Re: BUG #4999: select 'a' < 'A' is true, but should be false . . .

From: "Brian Ceccarelli" <ceccareb(at)talusmusic(dot)com>
To: "'Greg Stark'" <gsstark(at)mit(dot)edu>, "'Brian Ceccarelli'" <ceccareb(at)talussoftware(dot)com>
Cc: <pgsql-bugs(at)postgresql(dot)org>
Subject: Re: BUG #4999: select 'a' < 'A' is true, but should be false . . .
Date: 2009-08-26 01:38:31
Message-ID: 000901ca25ed$ebf09590$c3d1c0b0$@com
Views: Raw Message | Whole Thread | Download mbox | Resend email
Thread:
Lists: pgsql-bugs

Actually Greg . . .

After a long and careful study of this, this is a Postgres bug.
Postgres is boogering up the sort. The operators < >, and the "order by"
in the select statement are both case-sensitive and case-insensitive. It
is inconsistent. It does not matter what my collating sequence is. This
is the behavior I am seeing:

If the words are the same words but letters have different case, then the
operator is case-sensitive.
If the words are not the same words, then the operator is case-insensitive
until the operator reaches the character position in both strings where the
letters become different.

It is a combination of both case-sensitive and case-insenstive. Completely
bogus. It does not matter what computer I am using. I get the same
bogus behavior on all my operating systems and Postgres versions.

Brian Ceccarelli
Talus Software
4605 Woodmill Run
Apex, NC 27539

-----Original Message-----
From: gsstark(at)gmail(dot)com [mailto:gsstark(at)gmail(dot)com] On Behalf Of Greg Stark
Sent: Thursday, August 20, 2009 5:50 PM
To: Brian Ceccarelli
Subject: Re: BUG #4999: select 'a' < 'A' is true, but should be false . . .

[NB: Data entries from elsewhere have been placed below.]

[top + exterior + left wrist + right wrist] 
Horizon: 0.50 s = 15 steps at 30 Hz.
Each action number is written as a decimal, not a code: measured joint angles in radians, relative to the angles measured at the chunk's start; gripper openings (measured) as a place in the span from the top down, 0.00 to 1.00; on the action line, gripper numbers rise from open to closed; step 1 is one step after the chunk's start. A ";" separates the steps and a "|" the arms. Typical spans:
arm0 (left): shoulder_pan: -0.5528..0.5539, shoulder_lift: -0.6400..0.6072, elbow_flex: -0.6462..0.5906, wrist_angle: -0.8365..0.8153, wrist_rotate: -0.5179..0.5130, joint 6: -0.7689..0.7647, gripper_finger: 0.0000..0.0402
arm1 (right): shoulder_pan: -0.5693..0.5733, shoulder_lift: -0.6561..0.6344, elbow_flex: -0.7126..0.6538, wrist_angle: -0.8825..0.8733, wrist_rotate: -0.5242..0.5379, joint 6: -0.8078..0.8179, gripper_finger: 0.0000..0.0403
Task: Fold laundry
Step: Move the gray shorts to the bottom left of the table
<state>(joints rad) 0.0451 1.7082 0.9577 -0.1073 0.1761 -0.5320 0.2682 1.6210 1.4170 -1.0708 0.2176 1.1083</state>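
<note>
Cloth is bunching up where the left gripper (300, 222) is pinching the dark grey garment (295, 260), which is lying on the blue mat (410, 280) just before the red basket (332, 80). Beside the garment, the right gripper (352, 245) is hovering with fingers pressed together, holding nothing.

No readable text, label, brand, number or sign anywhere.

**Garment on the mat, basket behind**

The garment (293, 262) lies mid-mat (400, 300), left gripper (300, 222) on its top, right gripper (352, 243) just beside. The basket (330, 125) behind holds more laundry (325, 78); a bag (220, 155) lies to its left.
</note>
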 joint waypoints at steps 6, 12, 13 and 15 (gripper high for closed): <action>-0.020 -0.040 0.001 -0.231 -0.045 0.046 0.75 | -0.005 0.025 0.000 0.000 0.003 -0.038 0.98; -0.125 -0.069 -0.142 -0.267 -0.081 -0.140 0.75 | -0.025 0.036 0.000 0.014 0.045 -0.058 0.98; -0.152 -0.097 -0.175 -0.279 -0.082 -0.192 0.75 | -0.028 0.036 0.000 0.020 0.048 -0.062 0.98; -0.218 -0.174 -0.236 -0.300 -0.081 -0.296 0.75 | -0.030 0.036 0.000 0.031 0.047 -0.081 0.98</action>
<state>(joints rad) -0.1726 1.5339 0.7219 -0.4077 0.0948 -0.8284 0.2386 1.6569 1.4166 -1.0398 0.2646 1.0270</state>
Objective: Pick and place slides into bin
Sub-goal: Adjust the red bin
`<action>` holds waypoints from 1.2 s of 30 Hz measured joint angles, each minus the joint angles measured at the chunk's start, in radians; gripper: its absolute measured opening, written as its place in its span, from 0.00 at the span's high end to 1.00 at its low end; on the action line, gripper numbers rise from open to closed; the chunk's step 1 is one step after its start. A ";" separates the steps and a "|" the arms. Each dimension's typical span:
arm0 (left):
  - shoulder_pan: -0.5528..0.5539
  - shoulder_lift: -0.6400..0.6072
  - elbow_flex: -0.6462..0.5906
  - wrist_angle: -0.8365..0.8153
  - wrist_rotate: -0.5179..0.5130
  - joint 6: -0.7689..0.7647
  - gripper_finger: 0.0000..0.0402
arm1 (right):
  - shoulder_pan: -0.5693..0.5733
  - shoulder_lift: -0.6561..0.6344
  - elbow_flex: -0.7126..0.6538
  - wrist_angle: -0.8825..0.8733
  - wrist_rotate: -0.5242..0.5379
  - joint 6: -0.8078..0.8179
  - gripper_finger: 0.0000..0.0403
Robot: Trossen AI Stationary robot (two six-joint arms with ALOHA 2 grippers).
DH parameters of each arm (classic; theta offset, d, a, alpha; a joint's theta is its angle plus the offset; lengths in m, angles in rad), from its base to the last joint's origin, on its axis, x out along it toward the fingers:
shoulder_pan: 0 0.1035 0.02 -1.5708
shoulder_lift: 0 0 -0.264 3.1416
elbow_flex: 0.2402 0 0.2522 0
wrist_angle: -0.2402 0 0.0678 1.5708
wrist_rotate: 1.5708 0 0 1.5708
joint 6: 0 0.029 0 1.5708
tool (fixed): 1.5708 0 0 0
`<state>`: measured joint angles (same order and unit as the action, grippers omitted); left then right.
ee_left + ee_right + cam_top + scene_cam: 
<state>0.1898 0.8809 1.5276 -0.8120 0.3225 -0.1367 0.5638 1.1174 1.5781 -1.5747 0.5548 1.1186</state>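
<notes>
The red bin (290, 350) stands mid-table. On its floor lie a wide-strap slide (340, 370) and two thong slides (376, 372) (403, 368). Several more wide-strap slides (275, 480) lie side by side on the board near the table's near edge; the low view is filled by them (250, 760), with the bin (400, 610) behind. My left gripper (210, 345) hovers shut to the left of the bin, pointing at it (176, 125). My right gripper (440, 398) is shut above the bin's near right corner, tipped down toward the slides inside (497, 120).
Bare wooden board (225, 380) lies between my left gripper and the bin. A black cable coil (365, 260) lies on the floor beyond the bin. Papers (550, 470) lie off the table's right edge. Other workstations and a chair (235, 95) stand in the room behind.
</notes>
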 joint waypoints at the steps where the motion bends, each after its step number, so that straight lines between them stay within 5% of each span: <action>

On Thu, Aug 20, 2009 at 9:24 PM, Brian
Ceccarelli<ceccareb(at)talussoftware(dot)com> wrote:

> The operator equals is case sensitive.
> The operator < and > are case-insensitive.
> This is not consistent.
>
> Most of the time, operator < and > are case-insenstive, until you compare
> the upper and lower cases of the same letter.

This is all down to your collation locale. en_US and most other non-C
locales sort case insensitively. You'll find the Unix command "sort"
and other utilities behave similarly. You can set your lc_collate to C
if you want strict ascii binary byte order. In 8.3 and previous this
was a cluster-wide setting but in 8.4 you can set it per-database.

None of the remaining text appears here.